* Aim of the task: Extract every entry word for word. Skip the pictures.

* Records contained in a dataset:
■ ■ ■ ■ ■ ■ ■

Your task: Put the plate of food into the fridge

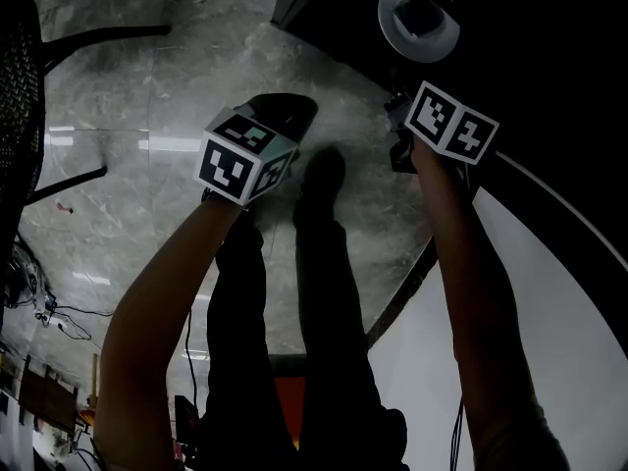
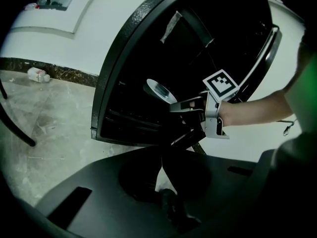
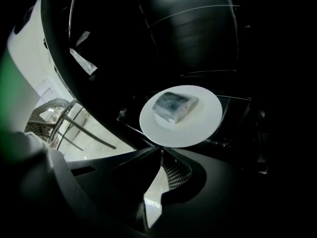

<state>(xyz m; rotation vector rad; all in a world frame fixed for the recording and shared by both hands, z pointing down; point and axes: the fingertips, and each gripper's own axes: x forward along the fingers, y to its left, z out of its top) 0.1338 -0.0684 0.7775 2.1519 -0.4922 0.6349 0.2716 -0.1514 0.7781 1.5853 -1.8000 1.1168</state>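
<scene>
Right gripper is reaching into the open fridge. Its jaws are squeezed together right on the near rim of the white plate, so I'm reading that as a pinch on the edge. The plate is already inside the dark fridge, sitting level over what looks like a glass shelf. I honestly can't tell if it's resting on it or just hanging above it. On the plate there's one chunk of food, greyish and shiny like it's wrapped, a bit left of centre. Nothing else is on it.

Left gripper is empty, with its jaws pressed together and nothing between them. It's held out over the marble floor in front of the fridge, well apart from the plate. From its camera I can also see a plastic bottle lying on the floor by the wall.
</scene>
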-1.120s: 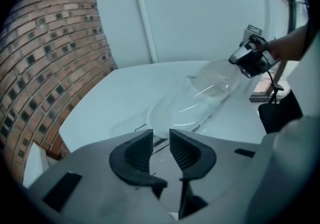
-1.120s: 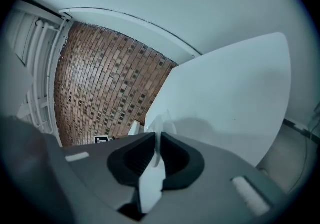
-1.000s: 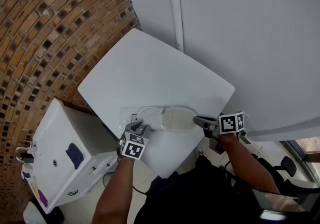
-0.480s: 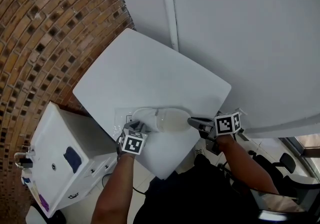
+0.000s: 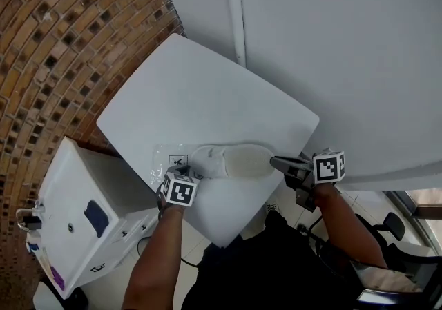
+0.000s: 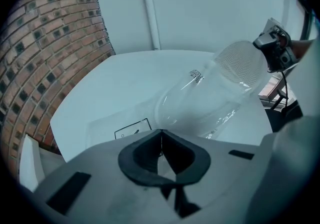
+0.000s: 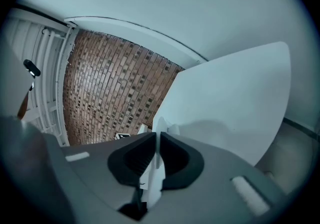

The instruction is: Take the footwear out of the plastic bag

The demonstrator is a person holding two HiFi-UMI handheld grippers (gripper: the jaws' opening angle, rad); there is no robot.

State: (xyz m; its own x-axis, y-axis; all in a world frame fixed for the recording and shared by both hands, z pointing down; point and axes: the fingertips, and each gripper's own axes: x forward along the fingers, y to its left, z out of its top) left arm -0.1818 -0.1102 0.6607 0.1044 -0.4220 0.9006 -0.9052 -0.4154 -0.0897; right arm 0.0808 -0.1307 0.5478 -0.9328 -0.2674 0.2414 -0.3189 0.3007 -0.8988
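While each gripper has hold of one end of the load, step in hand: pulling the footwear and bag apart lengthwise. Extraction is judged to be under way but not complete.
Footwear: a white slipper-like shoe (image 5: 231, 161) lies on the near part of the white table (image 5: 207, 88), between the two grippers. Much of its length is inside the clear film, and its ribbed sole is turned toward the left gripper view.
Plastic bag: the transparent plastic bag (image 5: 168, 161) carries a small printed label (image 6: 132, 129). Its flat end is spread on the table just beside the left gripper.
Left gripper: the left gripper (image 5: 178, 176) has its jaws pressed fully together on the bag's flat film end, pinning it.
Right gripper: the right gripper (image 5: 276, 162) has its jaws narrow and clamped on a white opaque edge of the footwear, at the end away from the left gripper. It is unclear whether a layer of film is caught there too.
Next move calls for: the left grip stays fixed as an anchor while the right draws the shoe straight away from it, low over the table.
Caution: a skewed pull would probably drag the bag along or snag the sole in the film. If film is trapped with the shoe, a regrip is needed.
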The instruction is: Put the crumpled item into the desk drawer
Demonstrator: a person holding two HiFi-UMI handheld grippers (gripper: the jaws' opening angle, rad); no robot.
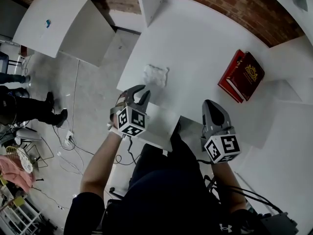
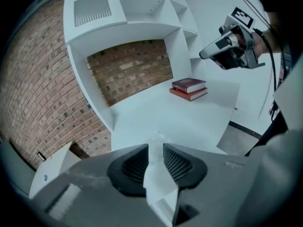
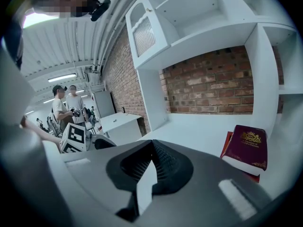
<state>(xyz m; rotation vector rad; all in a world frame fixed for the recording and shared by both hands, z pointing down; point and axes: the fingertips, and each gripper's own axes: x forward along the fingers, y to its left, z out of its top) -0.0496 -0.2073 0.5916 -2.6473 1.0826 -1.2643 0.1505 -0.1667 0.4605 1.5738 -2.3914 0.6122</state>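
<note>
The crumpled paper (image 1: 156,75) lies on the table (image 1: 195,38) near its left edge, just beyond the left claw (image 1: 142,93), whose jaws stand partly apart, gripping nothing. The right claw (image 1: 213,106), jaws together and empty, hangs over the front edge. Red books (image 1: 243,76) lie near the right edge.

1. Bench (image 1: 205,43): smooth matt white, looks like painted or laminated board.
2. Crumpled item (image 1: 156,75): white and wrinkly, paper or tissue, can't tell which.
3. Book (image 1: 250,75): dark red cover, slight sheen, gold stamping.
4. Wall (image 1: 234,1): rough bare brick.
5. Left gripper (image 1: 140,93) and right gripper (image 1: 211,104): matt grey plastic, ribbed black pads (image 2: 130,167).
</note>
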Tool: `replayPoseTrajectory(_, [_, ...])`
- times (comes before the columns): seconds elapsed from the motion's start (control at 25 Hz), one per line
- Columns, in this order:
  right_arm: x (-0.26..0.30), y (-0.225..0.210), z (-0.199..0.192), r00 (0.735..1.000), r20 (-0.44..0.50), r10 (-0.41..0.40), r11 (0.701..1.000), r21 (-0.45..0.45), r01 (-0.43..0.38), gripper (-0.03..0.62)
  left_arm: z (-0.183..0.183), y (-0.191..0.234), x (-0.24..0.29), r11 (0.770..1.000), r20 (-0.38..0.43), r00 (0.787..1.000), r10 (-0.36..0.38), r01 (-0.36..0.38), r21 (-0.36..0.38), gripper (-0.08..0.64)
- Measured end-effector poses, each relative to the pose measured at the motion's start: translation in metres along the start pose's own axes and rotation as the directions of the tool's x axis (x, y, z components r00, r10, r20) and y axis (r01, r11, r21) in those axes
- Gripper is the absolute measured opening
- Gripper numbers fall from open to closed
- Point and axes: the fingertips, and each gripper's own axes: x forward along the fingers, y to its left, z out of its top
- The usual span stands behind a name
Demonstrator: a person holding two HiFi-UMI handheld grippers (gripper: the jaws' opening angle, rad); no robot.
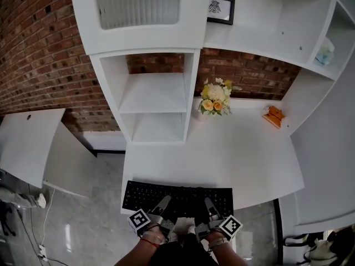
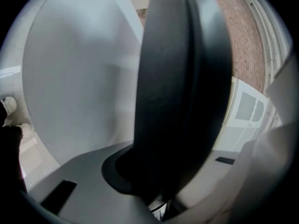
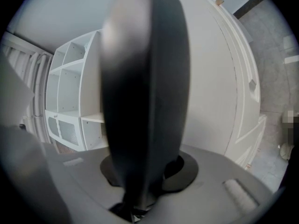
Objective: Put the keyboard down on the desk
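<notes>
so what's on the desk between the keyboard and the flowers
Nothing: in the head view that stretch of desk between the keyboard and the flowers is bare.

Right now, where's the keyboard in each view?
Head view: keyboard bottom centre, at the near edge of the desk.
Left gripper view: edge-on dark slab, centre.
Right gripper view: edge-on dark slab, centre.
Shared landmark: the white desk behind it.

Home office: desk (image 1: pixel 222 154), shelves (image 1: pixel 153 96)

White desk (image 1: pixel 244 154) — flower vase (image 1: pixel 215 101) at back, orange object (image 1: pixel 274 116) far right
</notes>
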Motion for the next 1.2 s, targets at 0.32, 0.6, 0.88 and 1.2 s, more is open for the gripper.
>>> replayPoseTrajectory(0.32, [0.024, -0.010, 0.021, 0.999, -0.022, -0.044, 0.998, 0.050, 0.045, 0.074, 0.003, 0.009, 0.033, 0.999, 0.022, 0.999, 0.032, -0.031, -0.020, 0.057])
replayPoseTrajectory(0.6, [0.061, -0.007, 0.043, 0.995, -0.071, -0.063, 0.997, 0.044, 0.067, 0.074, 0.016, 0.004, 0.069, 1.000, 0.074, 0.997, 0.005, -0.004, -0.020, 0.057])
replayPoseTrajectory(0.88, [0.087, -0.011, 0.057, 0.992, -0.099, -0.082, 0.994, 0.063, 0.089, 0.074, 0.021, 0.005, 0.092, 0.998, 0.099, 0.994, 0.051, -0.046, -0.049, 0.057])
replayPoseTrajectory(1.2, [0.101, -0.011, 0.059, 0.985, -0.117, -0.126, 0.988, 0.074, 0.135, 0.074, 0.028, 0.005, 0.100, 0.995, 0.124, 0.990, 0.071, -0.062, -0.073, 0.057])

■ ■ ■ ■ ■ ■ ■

* Problem solution:
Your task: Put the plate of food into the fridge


<state>(xyz m; rotation vector rad; all in a world frame fixed for the recording and shared by both hands, z pointing down; point and axes: the fingertips, and each gripper's own axes: x forward along the fingers, y to its left, z out of its top) 0.1338 -0.0684 0.7775 2.1519 -0.4922 0.6349 0.2716 -0.1514 0.7781 1.5853 -1.8000 1.1168</state>
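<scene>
Right gripper is reaching into the open fridge. Its jaws are squeezed together right on the near rim of the white plate, so I'm reading that as a pinch on the edge. The plate is already inside the dark fridge, sitting level over what looks like a glass shelf. I honestly can't tell if it's resting on it or just hanging above it. On the plate there's one chunk of food, greyish and shiny like it's wrapped, a bit left of centre. Nothing else is on it.

Left gripper is empty, with its jaws pressed together and nothing between them. It's held out over the marble floor in front of the fridge, well apart from the plate. From its camera I can also see a plastic bottle lying on the floor by the wall.
</scene>
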-1.120s: 
-1.120s: 
-1.000s: 
-0.480s: 
+0.000s: 
+0.000s: 
+0.000s: 

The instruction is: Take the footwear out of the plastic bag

The demonstrator is a person holding two HiFi-UMI handheld grippers (gripper: the jaws' opening angle, rad); there is no robot.

State: (xyz m; its own x-axis, y-axis; all in a world frame fixed for the recording and shared by both hands, z pointing down; point and axes: the fingertips, and each gripper's own axes: x forward along the fingers, y to its left, z out of its top) left arm -0.1818 -0.1102 0.6607 0.1044 -0.4220 0.9006 -0.9052 -0.4154 -0.0897; right arm 0.0808 -0.1307 0.5478 -0.9328 -0.2674 0.2414 -0.3189 0.3007 -0.8988
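While each gripper has hold of one end of the load, step in hand: pulling the footwear and bag apart lengthwise. Extraction is judged to be under way but not complete.
Footwear: a white slipper-like shoe (image 5: 231, 161) lies on the near part of the white table (image 5: 207, 88), between the two grippers. Much of its length is inside the clear film, and its ribbed sole is turned toward the left gripper view.
Plastic bag: the transparent plastic bag (image 5: 168, 161) carries a small printed label (image 6: 132, 129). Its flat end is spread on the table just beside the left gripper.
Left gripper: the left gripper (image 5: 178, 176) has its jaws pressed fully together on the bag's flat film end, pinning it.
Right gripper: the right gripper (image 5: 276, 162) has its jaws narrow and clamped on a white opaque edge of the footwear, at the end away from the left gripper. It is unclear whether a layer of film is caught there too.
Next move calls for: the left grip stays fixed as an anchor while the right draws the shoe straight away from it, low over the table.
Caution: a skewed pull would probably drag the bag along or snag the sole in the film. If film is trapped with the shoe, a regrip is needed.
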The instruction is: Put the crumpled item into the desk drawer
Demonstrator: a person holding two HiFi-UMI handheld grippers (gripper: the jaws' opening angle, rad); no robot.
<state>(xyz m; rotation vector rad; all in a world frame fixed for the recording and shared by both hands, z pointing down; point and axes: the fingertips, and each gripper's own axes: x forward along the fingers, y to its left, z out of its top) -0.0496 -0.2073 0.5916 -2.6473 1.0826 -1.2643 0.1505 -0.1667 0.4605 1.5738 -2.3914 0.6122</state>
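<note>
The crumpled paper (image 1: 156,75) lies on the table (image 1: 195,38) near its left edge, just beyond the left claw (image 1: 142,93), whose jaws stand partly apart, gripping nothing. The right claw (image 1: 213,106), jaws together and empty, hangs over the front edge. Red books (image 1: 243,76) lie near the right edge.

1. Bench (image 1: 205,43): smooth matt white, looks like painted or laminated board.
2. Crumpled item (image 1: 156,75): white and wrinkly, paper or tissue, can't tell which.
3. Book (image 1: 250,75): dark red cover, slight sheen, gold stamping.
4. Wall (image 1: 234,1): rough bare brick.
5. Left gripper (image 1: 140,93) and right gripper (image 1: 211,104): matt grey plastic, ribbed black pads (image 2: 130,167).
</note>
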Tool: `replayPoseTrajectory(_, [_, ...])`
- times (comes before the columns): seconds elapsed from the motion's start (control at 25 Hz), one per line
- Columns, in this order:
  right_arm: x (-0.26..0.30), y (-0.225..0.210), z (-0.199..0.192), r00 (0.735..1.000), r20 (-0.44..0.50), r10 (-0.41..0.40), r11 (0.701..1.000), r21 (-0.45..0.45), r01 (-0.43..0.38), gripper (-0.03..0.62)
  left_arm: z (-0.183..0.183), y (-0.191..0.234), x (-0.24..0.29), r11 (0.770..1.000), r20 (-0.38..0.43), r00 (0.787..1.000), r10 (-0.36..0.38), r01 (-0.36..0.38), r21 (-0.36..0.38), gripper (-0.08..0.64)
- Measured end-effector poses, each relative to the pose measured at the motion's start: translation in metres along the start pose's own axes and rotation as the directions of the tool's x axis (x, y, z components r00, r10, r20) and y axis (r01, r11, r21) in those axes
- Gripper is the absolute measured opening
- Gripper numbers fall from open to closed
- Point and axes: the fingertips, and each gripper's own axes: x forward along the fingers, y to its left, z out of its top
- The usual span stands behind a name
Demonstrator: a person holding two HiFi-UMI handheld grippers (gripper: the jaws' opening angle, rad); no robot.
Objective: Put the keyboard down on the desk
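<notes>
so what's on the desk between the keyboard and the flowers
Nothing: in the head view that stretch of desk between the keyboard and the flowers is bare.

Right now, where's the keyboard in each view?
Head view: keyboard bottom centre, at the near edge of the desk.
Left gripper view: edge-on dark slab, centre.
Right gripper view: edge-on dark slab, centre.
Shared landmark: the white desk behind it.

Home office: desk (image 1: pixel 222 154), shelves (image 1: pixel 153 96)

White desk (image 1: pixel 244 154) — flower vase (image 1: pixel 215 101) at back, orange object (image 1: pixel 274 116) far right
</notes>
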Motion for the next 1.2 s, targets at 0.32, 0.6, 0.88 and 1.2 s, more is open for the gripper.
>>> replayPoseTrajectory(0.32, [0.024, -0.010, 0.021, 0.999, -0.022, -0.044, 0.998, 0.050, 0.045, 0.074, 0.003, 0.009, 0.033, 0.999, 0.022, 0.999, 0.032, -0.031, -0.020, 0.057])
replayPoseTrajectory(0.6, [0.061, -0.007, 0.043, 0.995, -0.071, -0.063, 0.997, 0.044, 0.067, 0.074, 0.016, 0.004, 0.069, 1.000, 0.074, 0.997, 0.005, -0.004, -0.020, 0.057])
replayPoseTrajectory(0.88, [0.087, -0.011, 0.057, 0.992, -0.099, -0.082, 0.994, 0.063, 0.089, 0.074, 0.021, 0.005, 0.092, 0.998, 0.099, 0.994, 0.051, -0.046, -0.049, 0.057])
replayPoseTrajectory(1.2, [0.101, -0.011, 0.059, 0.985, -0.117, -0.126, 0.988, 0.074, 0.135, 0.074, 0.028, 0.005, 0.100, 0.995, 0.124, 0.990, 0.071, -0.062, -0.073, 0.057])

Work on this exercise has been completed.